TASK DETAILS
Copy exactly the line that contains "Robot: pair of" plus all remaining lines of the data, and leave out every line before it.

DATA EXTRACT
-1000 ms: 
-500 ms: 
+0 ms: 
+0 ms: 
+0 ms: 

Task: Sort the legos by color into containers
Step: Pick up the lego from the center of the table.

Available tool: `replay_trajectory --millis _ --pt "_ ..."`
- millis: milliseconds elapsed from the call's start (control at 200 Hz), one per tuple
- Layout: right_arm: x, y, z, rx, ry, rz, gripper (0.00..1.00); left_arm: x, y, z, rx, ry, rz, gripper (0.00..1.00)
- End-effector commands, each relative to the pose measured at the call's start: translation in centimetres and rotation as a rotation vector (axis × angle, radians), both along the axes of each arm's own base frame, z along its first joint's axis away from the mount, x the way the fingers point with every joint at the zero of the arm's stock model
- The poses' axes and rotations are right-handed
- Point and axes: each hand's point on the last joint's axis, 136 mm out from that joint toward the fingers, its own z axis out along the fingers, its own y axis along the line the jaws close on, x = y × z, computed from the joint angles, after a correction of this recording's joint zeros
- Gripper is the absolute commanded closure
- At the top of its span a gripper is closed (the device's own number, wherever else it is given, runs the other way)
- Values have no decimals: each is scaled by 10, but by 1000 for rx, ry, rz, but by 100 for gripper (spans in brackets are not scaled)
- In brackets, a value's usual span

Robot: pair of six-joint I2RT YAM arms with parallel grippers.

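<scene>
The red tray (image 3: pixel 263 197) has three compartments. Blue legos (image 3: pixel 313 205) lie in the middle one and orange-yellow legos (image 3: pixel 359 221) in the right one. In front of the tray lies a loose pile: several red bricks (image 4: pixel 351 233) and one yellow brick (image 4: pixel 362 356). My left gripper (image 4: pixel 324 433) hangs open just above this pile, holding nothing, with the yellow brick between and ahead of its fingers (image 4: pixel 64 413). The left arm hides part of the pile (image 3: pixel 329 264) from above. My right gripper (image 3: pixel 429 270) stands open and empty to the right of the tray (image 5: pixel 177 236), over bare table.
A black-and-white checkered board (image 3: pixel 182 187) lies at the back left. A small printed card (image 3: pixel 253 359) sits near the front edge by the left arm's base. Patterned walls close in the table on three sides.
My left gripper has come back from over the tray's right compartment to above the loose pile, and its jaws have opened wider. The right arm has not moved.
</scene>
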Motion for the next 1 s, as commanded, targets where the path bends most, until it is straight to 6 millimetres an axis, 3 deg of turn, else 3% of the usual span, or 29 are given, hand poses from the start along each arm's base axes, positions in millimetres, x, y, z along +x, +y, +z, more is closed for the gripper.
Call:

WRITTEN SOLUTION
Robot: pair of six-joint I2RT YAM arms with parallel grippers.

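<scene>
The red tray (image 3: pixel 263 197) has three compartments. Blue legos (image 3: pixel 313 205) lie in the middle one and orange-yellow legos (image 3: pixel 359 221) in the right one. In front of the tray lies a loose pile: several red bricks (image 4: pixel 351 233) and one yellow brick (image 4: pixel 362 356). My left gripper (image 4: pixel 324 433) hangs open just above this pile, holding nothing, with the yellow brick between and ahead of its fingers (image 4: pixel 64 413). The left arm hides part of the pile (image 3: pixel 329 264) from above. My right gripper (image 3: pixel 429 270) stands open and empty to the right of the tray (image 5: pixel 177 236), over bare table.
A black-and-white checkered board (image 3: pixel 182 187) lies at the back left. A small printed card (image 3: pixel 253 359) sits near the front edge by the left arm's base. Patterned walls close in the table on three sides.
My left gripper has come back from over the tray's right compartment to above the loose pile, and its jaws have opened wider. The right arm has not moved.
</scene>
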Motion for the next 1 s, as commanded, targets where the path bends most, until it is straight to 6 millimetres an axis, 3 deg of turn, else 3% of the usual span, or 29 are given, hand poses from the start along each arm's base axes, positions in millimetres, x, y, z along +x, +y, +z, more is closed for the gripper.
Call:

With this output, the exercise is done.